» Your instructions
Copy exactly the lines of the data below that run from the line holding "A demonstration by" through the line holding "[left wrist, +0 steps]", both ends included.
**********
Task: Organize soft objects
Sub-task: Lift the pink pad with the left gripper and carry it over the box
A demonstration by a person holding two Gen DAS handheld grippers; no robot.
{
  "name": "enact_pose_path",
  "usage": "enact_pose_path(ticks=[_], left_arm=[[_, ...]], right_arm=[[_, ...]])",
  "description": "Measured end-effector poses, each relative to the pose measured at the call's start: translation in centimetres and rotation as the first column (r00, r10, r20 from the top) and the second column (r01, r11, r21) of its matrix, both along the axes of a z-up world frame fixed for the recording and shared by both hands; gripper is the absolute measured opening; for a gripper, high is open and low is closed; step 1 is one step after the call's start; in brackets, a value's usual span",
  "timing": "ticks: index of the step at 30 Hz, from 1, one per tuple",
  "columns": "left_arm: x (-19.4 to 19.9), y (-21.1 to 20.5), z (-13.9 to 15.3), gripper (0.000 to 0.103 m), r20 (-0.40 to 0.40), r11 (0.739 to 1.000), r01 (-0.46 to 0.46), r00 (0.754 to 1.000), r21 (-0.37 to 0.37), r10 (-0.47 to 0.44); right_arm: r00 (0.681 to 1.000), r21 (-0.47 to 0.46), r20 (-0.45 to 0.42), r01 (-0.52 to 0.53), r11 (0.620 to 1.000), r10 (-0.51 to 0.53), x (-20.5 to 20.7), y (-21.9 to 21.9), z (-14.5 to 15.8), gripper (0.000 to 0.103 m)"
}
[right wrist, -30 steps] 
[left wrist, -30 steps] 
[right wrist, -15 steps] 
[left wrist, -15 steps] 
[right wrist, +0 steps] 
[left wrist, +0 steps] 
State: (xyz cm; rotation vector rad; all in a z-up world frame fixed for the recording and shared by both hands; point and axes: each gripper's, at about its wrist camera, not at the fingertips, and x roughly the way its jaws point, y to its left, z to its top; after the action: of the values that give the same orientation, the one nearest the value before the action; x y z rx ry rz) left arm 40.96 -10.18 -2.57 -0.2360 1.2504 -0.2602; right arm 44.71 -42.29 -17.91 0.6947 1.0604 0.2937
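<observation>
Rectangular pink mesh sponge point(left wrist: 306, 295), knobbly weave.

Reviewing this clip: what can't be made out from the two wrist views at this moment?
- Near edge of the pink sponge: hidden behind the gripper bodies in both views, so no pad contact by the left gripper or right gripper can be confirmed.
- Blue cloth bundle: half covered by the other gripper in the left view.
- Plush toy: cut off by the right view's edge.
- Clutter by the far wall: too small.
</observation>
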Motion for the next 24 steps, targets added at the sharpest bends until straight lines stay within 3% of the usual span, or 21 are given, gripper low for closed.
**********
» Response
A demonstration by a person holding two Gen DAS handheld grippers; no robot.
{
  "name": "enact_pose_path",
  "usage": "enact_pose_path(ticks=[_], left_arm=[[_, ...]], right_arm=[[_, ...]])",
  "description": "Measured end-effector poses, each relative to the pose measured at the call's start: translation in centimetres and rotation as the first column (r00, r10, r20 from the top) and the second column (r01, r11, r21) of its matrix, both along the axes of a z-up world frame fixed for the recording and shared by both hands; gripper is the absolute measured opening; for a gripper, high is open and low is closed; step 1 is one step after the call's start; in brackets, a value's usual span",
  "timing": "ticks: index of the step at 30 Hz, from 1, one per tuple",
  "columns": "left_arm: x (-19.4 to 19.9), y (-21.1 to 20.5), z (-13.9 to 15.3), gripper (0.000 to 0.103 m), r20 (-0.40 to 0.40), r11 (0.739 to 1.000), r01 (-0.46 to 0.46), r00 (0.754 to 1.000), r21 (-0.37 to 0.37), r10 (-0.47 to 0.44); right_arm: r00 (0.681 to 1.000), r21 (-0.47 to 0.46), r20 (-0.45 to 0.42), r01 (-0.52 to 0.53), r11 (0.620 to 1.000), r10 (-0.51 to 0.53), x (-20.5 to 20.7), y (-21.9 to 21.9), z (-14.5 to 15.8), gripper (0.000 to 0.103 m)"
}
[right wrist, -30 steps] 
[left wrist, -30 steps] 
[right wrist, -15 steps] 
[left wrist, -15 steps] 
[right wrist, +0 steps] 
[left wrist, +0 steps] 

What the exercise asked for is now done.